The researchers took a close look at 223 scouting run cases, in which the dogs roamed an average of 1.1 kilometers on their return. In 170 of these trips, the dogs stopped before they turned back and ran for about 20 meters along a north-south axis. When the animals did this, they tended to get back to the owner via a more direct route than when they didn’t, the authors report in eLife. “I’m really quite impressed with the data,” Lohmann says.

During the walks in the forest, the team tried to avoid giving the dog other navigational clues. Whenever possible, a dog was taken to a part of a forest it had never been to, so that it couldn’t rely on familiar landmarks. A dog also couldn’t navigate back by looking for its owner, who hid after the dog first headed off to roam. Scent didn’t seem to play a role either, because the wind was rarely blowing from the owner toward the dog when it was coming back.

Burda thinks the dogs run along a north-south axis to figure out which way they are. “It’s the most plausible explanation,” he says. Lohmann says the implication is that dogs can remember their previous heading and use the reference to the magnetic compass to figure out the most direct route home. “I’m intrigued,” she says.

Adam Miklósi, who specializes in dog behavior at Eötvös Loránd University, says designing magnetoreception experiments is complicated because it is hard to make an animal rely only on that sense. “The problem is that in order to 100% prove the magnetic sense, or any sense, you have to exclude all the others.”

Burda and Benediktová are taking a different approach.
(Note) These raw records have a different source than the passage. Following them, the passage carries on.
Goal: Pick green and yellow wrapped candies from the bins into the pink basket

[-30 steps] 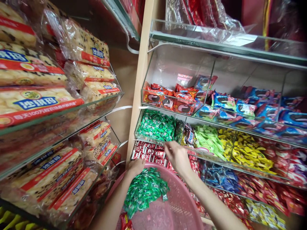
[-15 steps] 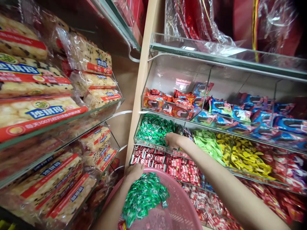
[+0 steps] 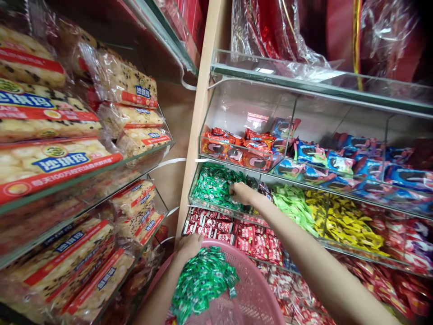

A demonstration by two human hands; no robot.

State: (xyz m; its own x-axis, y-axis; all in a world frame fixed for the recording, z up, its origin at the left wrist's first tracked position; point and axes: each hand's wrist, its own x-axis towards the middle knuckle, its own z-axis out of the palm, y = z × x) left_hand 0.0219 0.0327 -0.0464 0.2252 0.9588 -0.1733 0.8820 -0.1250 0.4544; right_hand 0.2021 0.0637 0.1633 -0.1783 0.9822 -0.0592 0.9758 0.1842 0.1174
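Observation:
My left hand point(image 3: 190, 247) grips the far left rim of a pink plastic basket point(image 3: 259, 275). Inside the basket lies a heap of small green-wrapped candies point(image 3: 203, 282). My right hand point(image 3: 242, 193) is at the right side of a clear shelf bin point(image 3: 199, 198), its fingers curled in over more green-wrapped candies point(image 3: 214, 183). Whatever those fingers hold, if anything, is hidden from this angle. The bin's candies touch or nearly touch the fingertips.
Beside that bin sit light green packets point(image 3: 294, 203) and yellow packets point(image 3: 355, 221), split by clear dividers. Red packets point(image 3: 260, 241) fill the row below; blue packets point(image 3: 311, 153) sit above. Large wrapped snack bars point(image 3: 61, 160) crowd the left shelves. A wooden upright point(image 3: 196, 122) separates the shelves.
My right hand has shifted slightly left and up over the green candies. The left hand keeps its hold on the basket, and the view has moved only a little.

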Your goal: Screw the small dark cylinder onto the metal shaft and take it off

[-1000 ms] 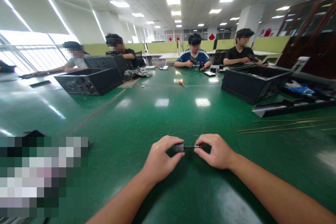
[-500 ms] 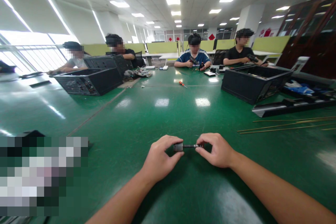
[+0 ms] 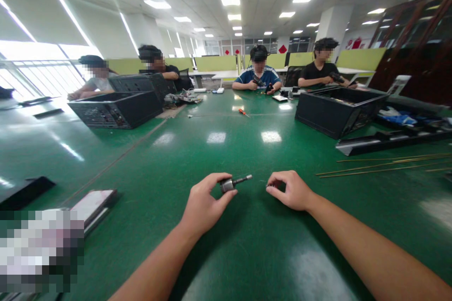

In one new experiment, they will put magnets on the dogs’ collars to disturb the local magnetic field and see whether it hinders their ability to navigate. The idea harkens back to a controversial experiment published in 1980 in Science, in which magnets stuck in blindfolds seemed to disrupt an intuitive magnetic homing sense in humans.

Miklósi says it would not be surprising to find that dogs can use the magnetic field to navigate — it seems to be an ancient ability — and it might be present in any mammal that traverses large territories. Lohmann agrees. “You would expect this to be something that a lot of animals can do to return home after hunting,” she says, “and it’s neat to see it in a dog.”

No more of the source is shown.